Code for push and pop

// push_off/pop_off are like intr_off()/intr_on() except that they are matched:
// it takes two pop_off()s to undo two push_off()s.  Also, if interrupts
// are initially off, then push_off, pop_off leaves them off.

void
push_off(void)
{
  int old = intr_get();
  if(old)
    intr_off();
  if(mycpu()->noff == 0)
    mycpu()->intena = old;
  mycpu()->noff += 1;
}

void
pop_off(void)
{
  if(intr_get())
    panic(“pop_off - interruptible");
  struct cpu *c = mycpu();
  if(c->noff < 1)
    panic(“pop_off”);
  c->noff -= 1;
  if(c->noff == 0 && c->intena)
    intr_on();
}

Instruction and memory ordering

Many compilers and CPUs, however, execute code out of order to achieve higher performance.

Compilers and CPUs follow rules when they re-order to ensure that they don’t change the results of correctly-written serial code. However, the rules do allow re-ordering that changes the results of concurrent code, and can easily lead to incorrect behavior on multiprocessors

xv6 uses __sync_synchronize() in spin lock acquire and release, which is a memory barrier: it tells the compiler and CPU to not reorder loads or stores across the barrier.

Sleep lock

As we know, yielding while holding a spinlock is illegal because it might lead to deadlock if a second thread then tried to acquire the spinlock.

Use sleep lock: a sleep-lock has a locked field that is protected by a spinlock, and acquiresleep ’s call to sleep atomically yields the CPU and releases the spinlock.
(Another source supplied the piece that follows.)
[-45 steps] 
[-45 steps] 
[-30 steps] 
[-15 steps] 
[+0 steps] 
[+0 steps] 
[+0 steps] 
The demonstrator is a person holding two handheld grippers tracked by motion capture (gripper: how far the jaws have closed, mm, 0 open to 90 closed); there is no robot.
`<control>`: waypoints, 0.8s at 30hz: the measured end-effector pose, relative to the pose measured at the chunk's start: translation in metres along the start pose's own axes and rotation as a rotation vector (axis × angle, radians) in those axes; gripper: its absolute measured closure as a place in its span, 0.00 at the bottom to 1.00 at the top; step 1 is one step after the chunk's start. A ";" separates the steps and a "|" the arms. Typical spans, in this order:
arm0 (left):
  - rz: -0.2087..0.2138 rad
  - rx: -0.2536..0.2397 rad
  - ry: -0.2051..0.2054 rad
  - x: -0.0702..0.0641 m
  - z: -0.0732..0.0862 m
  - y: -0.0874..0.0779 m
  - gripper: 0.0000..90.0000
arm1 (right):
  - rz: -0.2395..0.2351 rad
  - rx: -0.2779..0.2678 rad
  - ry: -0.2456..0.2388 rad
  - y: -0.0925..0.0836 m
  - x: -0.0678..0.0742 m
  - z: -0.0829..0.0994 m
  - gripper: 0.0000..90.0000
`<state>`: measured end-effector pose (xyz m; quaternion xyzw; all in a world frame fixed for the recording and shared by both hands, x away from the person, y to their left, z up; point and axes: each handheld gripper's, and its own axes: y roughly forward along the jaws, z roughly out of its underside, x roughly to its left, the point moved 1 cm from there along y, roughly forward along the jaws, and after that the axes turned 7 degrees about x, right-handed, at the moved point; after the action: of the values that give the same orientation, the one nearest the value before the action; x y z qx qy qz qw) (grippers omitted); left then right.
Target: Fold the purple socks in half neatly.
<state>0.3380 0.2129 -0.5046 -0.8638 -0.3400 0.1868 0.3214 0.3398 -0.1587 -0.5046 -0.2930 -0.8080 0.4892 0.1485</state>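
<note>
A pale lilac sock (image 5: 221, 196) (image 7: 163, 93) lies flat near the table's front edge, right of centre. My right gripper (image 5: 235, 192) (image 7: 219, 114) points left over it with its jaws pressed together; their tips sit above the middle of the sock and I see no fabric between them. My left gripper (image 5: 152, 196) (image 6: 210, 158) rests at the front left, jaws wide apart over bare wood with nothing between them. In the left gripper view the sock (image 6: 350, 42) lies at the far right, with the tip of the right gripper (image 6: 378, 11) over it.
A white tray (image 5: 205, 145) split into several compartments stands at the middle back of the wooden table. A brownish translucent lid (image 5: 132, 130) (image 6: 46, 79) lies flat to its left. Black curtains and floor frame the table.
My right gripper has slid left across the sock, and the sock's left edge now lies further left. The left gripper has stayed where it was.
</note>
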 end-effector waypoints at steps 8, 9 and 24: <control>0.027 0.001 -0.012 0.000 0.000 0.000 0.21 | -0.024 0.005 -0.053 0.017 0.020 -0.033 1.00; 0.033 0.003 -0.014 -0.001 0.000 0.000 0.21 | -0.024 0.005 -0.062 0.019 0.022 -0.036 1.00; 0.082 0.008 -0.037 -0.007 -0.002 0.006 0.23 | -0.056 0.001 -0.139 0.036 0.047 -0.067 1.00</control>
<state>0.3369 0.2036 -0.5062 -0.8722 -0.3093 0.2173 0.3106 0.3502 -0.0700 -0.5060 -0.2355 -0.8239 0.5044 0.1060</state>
The result is that other threads can execute while acquiresleep waits.

// Long-term locks for processes
struct sleeplock {
  uint locked;       // Is the lock held?
  struct spinlock lk; // spinlock protecting this sleep lock

  // For debugging:
  char *name;        // Name of lock.
  int pid;           // Process holding lock
};

void
initsleeplock(struct sleeplock *lk, char *name)
{
  initlock(&lk->lk, “sleep lock”);
  lk->name = name;
  lk->locked = 0;
  lk->pid = 0;
}

void
acquiresleep(struct sleeplock *lk)
{
  acquire(&lk->lk);
  while (lk->locked) {
    sleep(lk, &lk->lk);
  }
  lk->locked = 1;
  lk->pid = myproc()->pid;
  release(&lk->lk);
}

void
releasesleep(struct sleeplock *lk)
{
  acquire(&lk->lk);
  lk->locked = 0;
  lk->pid = 0;
  wakeup(lk);
  release(&lk->lk);
}

// Atomically release lock and sleep on chan.
// Reacquires lock when awakened.
void
sleep(void *chan, struct spinlock *lk)
{
  struct proc *p = myproc();

  // Must acquire p->lock in order to
  // change p->state and then call sched.
  // Once we hold p->lock, we can be
  // guaranteed that we won’t miss any wakeup
  // (wakeup locks p->lock),
  // so it's okay to release lk.
  if(lk != &p->lock){  //DOC: sleeplock0
    acquire(&p->lock);  //DOC: sleeplock1
    release(lk);
  }

  // Go to sleep.
  p->chan = chan;
  p->state = SLEEPING;

  sched();

  // Tidy up.
  p->chan = 0;

  // Reacquire original lock.
  if(lk != &p->lock){
    release(&p->lock);
    acquire(lk);
  }
}

// Wake up all processes sleeping on chan.
// Must be called without any p->lock.
void
wakeup(void *chan)
{
  struct proc *p;

  for(p = proc; p < &proc[NPROC]; p++) {
    acquire(&p->lock);
    if(p->state == SLEEPING && p->chan == chan) {
      p->state = RUNNABLE;
    }
    release(&p->lock);
  }
}

Summary

Spin-locks are best suited to short critical sections, since waiting for them wastes CPU time; sleep-locks work well for lengthy operations.